◆ **EXERCISE DETAILS**: Please retype the material beneath this task exactly, starting with its first line and finishing with the line containing "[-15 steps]".

>>>>>

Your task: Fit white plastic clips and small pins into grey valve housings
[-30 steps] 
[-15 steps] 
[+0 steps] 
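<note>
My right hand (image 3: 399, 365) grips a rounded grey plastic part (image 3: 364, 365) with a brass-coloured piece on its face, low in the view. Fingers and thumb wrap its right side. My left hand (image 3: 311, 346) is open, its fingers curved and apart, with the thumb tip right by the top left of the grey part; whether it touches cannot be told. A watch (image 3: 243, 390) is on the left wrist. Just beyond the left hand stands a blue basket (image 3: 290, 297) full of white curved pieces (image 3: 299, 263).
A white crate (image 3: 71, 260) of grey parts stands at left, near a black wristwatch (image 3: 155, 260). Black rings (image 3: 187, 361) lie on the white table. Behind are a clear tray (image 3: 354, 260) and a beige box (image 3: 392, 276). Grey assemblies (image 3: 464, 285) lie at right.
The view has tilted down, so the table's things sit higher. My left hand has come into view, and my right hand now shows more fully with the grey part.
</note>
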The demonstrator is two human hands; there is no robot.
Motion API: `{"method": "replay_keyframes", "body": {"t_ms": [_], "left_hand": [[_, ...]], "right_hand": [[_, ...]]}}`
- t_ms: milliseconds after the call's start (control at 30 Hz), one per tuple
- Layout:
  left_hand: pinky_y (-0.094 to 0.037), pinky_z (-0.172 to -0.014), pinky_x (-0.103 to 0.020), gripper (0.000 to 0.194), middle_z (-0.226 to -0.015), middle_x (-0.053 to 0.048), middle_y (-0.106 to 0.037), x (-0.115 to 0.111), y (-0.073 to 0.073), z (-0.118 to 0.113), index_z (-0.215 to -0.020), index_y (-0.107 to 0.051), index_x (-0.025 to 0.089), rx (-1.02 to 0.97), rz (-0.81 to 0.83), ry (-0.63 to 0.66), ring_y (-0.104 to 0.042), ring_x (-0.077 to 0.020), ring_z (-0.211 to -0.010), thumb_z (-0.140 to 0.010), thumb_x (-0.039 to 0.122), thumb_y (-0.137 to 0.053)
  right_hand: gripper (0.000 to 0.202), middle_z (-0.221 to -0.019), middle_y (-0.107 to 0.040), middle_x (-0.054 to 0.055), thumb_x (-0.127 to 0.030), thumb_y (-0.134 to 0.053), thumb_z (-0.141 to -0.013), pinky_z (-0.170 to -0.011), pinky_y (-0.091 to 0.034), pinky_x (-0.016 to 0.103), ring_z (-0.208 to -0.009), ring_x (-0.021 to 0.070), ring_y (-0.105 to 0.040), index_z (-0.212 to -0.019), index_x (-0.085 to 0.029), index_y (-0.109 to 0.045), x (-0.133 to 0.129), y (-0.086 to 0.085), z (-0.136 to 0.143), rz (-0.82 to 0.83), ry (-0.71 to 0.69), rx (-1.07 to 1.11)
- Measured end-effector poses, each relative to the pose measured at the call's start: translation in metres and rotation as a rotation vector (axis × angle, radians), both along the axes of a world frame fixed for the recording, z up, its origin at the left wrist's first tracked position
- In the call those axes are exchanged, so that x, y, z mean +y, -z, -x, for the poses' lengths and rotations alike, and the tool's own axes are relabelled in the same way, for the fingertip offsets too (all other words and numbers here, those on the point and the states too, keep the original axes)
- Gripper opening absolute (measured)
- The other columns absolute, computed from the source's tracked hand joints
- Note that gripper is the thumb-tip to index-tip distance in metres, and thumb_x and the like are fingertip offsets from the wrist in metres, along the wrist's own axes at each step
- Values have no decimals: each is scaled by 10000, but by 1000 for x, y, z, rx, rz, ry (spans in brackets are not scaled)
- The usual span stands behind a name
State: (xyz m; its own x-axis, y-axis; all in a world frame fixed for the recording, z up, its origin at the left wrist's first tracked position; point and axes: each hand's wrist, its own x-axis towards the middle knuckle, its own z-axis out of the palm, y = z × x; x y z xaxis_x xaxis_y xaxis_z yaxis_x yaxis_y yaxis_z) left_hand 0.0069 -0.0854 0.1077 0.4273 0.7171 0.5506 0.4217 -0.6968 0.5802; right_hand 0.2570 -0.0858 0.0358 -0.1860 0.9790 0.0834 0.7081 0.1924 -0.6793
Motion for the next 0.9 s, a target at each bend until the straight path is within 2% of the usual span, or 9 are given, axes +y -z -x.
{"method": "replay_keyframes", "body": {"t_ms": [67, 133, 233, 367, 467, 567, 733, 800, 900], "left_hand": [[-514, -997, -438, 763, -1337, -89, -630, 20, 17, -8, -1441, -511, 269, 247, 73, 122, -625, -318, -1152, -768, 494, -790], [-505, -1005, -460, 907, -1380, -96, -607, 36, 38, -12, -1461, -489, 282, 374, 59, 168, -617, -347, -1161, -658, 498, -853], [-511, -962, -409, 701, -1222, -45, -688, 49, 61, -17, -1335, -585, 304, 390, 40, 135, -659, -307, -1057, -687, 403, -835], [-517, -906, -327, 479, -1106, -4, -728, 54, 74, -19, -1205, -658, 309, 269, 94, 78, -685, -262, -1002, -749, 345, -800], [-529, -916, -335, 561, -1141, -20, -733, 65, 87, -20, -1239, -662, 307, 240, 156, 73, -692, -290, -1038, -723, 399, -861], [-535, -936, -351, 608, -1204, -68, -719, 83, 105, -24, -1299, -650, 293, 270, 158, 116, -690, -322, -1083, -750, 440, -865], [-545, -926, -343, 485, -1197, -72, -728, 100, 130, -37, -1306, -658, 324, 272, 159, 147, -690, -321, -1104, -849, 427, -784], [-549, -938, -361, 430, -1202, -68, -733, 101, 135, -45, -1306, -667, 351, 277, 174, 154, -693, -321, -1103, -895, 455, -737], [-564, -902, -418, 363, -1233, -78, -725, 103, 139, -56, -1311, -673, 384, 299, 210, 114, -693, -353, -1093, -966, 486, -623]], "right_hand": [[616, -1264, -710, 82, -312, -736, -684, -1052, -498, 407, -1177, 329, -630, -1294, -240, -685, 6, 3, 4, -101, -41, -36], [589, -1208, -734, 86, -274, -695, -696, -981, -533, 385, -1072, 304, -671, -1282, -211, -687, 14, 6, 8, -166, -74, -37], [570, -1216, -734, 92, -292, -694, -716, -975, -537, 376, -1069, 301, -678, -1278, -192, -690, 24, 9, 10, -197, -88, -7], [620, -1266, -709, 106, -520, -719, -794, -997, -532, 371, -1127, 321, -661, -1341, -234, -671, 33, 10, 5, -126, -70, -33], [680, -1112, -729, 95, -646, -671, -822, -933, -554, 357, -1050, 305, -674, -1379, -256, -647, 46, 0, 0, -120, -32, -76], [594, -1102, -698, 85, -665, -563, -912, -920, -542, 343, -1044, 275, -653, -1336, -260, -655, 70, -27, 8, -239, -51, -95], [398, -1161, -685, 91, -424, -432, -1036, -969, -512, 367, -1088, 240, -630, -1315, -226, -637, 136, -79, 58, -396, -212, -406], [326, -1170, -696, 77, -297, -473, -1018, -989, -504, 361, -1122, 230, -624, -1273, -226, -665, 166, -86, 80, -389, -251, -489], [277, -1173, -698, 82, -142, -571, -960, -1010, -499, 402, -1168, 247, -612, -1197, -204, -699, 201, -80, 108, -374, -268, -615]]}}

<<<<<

◆ **EXERCISE OUTPUT**:
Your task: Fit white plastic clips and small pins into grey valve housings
[-30 steps] 
[-15 steps] 

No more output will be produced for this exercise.